What is needed – The reply is to contain the full listing, repeated exactly, with pictures left out.

Information shown –
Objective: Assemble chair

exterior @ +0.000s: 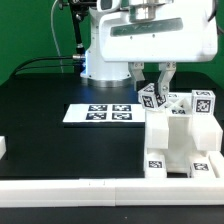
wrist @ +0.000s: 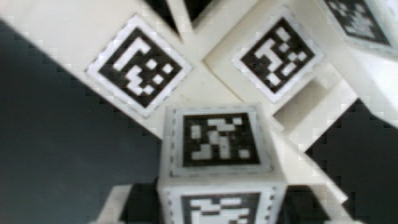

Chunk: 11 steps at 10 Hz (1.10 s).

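My gripper point(exterior: 152, 82) hangs over the cluster of white chair parts point(exterior: 182, 132) at the exterior view's right. Its fingers point(exterior: 137, 76) straddle a white tagged chair part point(exterior: 150, 98) that stands up from the cluster. In the wrist view this part point(wrist: 221, 140) fills the middle, with a black-and-white tag on its face, and the pale fingers point(wrist: 135, 200) press against both its sides. Two more tagged white bars point(wrist: 146, 62) cross behind it. The part's lower end is hidden.
The marker board point(exterior: 100, 113) lies flat on the black table to the exterior view's left of the gripper. A low white wall point(exterior: 90, 190) runs along the front edge. A small white piece point(exterior: 3, 148) sits at the far left edge.
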Motion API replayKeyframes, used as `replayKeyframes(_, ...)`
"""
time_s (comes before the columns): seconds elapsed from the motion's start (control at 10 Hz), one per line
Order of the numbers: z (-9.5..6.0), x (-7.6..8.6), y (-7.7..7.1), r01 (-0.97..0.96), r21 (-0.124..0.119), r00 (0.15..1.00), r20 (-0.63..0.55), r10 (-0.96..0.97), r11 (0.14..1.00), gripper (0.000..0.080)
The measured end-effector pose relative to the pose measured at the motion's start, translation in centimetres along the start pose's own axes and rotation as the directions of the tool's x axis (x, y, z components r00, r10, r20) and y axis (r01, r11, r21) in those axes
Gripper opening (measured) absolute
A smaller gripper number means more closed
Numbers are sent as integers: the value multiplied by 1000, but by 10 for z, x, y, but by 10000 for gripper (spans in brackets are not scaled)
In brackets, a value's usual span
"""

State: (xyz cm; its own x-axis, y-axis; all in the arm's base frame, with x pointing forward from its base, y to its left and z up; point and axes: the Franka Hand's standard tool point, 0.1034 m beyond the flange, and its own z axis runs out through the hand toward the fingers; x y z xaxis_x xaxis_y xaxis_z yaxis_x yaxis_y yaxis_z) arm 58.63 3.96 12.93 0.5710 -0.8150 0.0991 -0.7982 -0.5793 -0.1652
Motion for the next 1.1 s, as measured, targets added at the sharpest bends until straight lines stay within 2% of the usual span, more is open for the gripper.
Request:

Answer to this exercise –
Objective: Assemble chair

exterior @ +0.000s: 
wrist @ +0.000s: 

Chunk: 11 steps at 10 Hz (1.10 s).

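My gripper point(exterior: 152, 82) hangs over the cluster of white chair parts point(exterior: 182, 132) at the exterior view's right. Its fingers point(exterior: 137, 76) straddle a white tagged chair part point(exterior: 150, 98) that stands up from the cluster. In the wrist view this part point(wrist: 221, 140) fills the middle, with a black-and-white tag on its face, and the pale fingers point(wrist: 135, 200) press against both its sides. Two more tagged white bars point(wrist: 146, 62) cross behind it. The part's lower end is hidden.
The marker board point(exterior: 100, 113) lies flat on the black table to the exterior view's left of the gripper. A low white wall point(exterior: 90, 190) runs along the front edge. A small white piece point(exterior: 3, 148) sits at the far left edge.
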Motion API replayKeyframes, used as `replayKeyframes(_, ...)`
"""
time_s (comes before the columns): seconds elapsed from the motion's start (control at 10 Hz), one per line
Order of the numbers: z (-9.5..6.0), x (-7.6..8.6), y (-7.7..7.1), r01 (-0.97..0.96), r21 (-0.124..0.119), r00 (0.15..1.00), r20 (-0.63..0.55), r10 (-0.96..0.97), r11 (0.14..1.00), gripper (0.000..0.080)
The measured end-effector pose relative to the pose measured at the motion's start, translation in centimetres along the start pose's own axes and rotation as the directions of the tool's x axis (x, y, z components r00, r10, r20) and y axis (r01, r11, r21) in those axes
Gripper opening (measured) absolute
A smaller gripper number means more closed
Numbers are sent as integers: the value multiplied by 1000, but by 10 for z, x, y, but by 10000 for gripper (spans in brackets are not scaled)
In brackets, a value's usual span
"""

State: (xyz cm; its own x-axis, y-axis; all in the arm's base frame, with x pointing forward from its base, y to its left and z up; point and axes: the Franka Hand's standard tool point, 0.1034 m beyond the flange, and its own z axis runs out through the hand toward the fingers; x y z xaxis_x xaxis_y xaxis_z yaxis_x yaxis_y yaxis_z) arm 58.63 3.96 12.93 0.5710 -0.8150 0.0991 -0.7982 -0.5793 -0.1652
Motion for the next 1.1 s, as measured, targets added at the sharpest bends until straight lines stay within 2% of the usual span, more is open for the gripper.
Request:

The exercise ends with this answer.